What the exercise asks: Give every line of the material back exactly, images removed.

Data block:
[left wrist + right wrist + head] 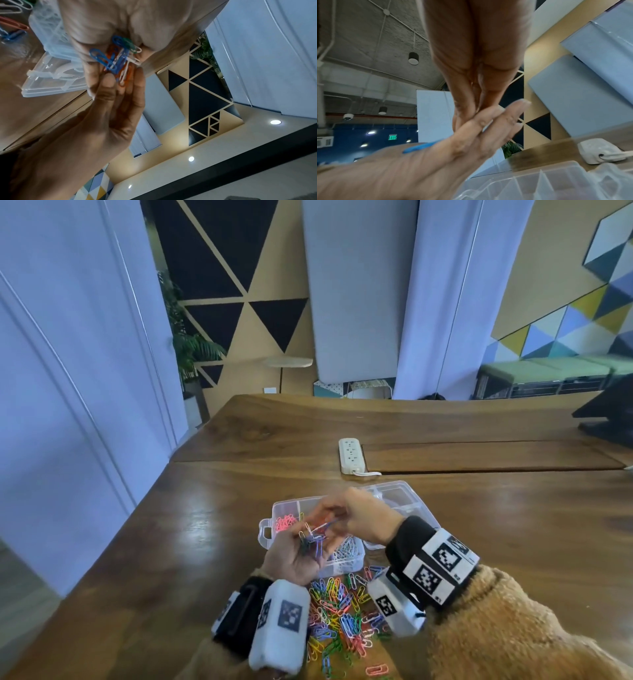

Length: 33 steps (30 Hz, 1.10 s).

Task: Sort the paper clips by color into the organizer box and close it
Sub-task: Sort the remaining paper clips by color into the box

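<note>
- My left hand (294,556) is palm up above the near part of the organizer box (270,530), cupped around a small bunch of paper clips (313,537): blue, white, green and orange ones, as the left wrist view shows.
- My right hand (363,517) reaches in from the right, fingers drawn to a narrow pinch on the bunch in my left palm; in the head view a blue clip (330,523) sits at the fingertips.
- The clear organizer box stands on the wooden table (205,491), lid (394,491) lying open flat behind it toward the far right.
- A far-left compartment holds pink clips (284,522); a near compartment holds white clips (347,547).
- The unsorted pile of mixed clips (342,607) lies on the table just near of the box, between my wrists.
- A white power strip (350,456) lies farther out on the table, well apart from the box.
</note>
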Available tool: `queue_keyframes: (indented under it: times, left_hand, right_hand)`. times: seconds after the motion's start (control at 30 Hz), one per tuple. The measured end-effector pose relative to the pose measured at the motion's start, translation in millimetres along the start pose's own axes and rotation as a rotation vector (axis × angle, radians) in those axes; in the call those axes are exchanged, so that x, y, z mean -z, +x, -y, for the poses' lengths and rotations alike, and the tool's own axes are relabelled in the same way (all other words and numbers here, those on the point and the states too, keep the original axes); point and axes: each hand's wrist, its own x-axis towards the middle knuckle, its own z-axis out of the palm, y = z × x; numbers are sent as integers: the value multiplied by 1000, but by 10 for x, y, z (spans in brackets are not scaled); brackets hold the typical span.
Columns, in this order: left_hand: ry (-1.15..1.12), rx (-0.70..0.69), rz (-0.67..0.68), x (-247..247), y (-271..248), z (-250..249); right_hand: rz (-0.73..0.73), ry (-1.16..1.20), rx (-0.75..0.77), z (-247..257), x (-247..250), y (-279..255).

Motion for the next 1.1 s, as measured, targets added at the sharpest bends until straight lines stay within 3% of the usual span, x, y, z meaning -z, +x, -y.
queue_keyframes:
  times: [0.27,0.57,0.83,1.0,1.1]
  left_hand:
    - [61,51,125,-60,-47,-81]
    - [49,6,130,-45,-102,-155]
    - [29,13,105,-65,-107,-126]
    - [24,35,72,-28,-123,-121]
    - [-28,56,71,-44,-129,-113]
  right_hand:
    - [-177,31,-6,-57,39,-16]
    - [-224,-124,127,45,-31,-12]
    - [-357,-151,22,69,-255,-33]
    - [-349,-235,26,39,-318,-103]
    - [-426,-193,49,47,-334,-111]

Reply:
[left wrist + right wrist + head] 

Length: 33 steps (30 Hz, 1.10 s).

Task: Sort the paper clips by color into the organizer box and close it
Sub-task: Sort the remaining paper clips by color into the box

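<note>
- My left hand (294,556) is palm up above the near part of the organizer box (270,530), cupped around a small bunch of paper clips (313,537): blue, white, green and orange ones, as the left wrist view shows.
- My right hand (363,517) reaches in from the right, fingers drawn to a narrow pinch on the bunch in my left palm; in the head view a blue clip (330,523) sits at the fingertips.
- The clear organizer box stands on the wooden table (205,491), lid (394,491) lying open flat behind it toward the far right.
- A far-left compartment holds pink clips (284,522); a near compartment holds white clips (347,547).
- The unsorted pile of mixed clips (342,607) lies on the table just near of the box, between my wrists.
- A white power strip (350,456) lies farther out on the table, well apart from the box.
</note>
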Available tool: `queue_keyframes: (indented under it: times, left_hand, right_hand)`. times: seconds after the motion's start (control at 30 Hz), one per tuple. The measured end-effector pose relative to the pose measured at the motion's start, translation in millimetres along the start pose's own axes and rotation as a rotation vector (axis × angle, radians) in those axes; in the call those axes are exchanged, so that x, y, z mean -z, +x, -y, for the poses' lengths and rotations alike, and the tool's own axes are relabelled in the same way (all other words and numbers here, those on the point and the states too, keep the original axes); point and axes: each hand's wrist, its own x-axis towards the middle knuckle, its own z-axis out of the palm, y = z × x; numbers are sent as integers: the value multiplied by 1000, but by 10 for x, y, z (spans in brackets are not scaled); brackets hold the typical span.
Columns, in this order: left_hand: ry (-1.15..1.12), rx (-0.70..0.69), rz (-0.67..0.68), x (-247..247), y (-271..248), z (-250..249); right_hand: rz (-0.73..0.73), ry (-1.16..1.20), rx (-0.75..0.77), z (-247..257), x (-247..250), y (-279..255).

Motion for the next 1.1 s, as measured, targets added at the sharpest bends until straight lines stay within 3% of the usual span, x, y, z meaning -z, +x, -y.
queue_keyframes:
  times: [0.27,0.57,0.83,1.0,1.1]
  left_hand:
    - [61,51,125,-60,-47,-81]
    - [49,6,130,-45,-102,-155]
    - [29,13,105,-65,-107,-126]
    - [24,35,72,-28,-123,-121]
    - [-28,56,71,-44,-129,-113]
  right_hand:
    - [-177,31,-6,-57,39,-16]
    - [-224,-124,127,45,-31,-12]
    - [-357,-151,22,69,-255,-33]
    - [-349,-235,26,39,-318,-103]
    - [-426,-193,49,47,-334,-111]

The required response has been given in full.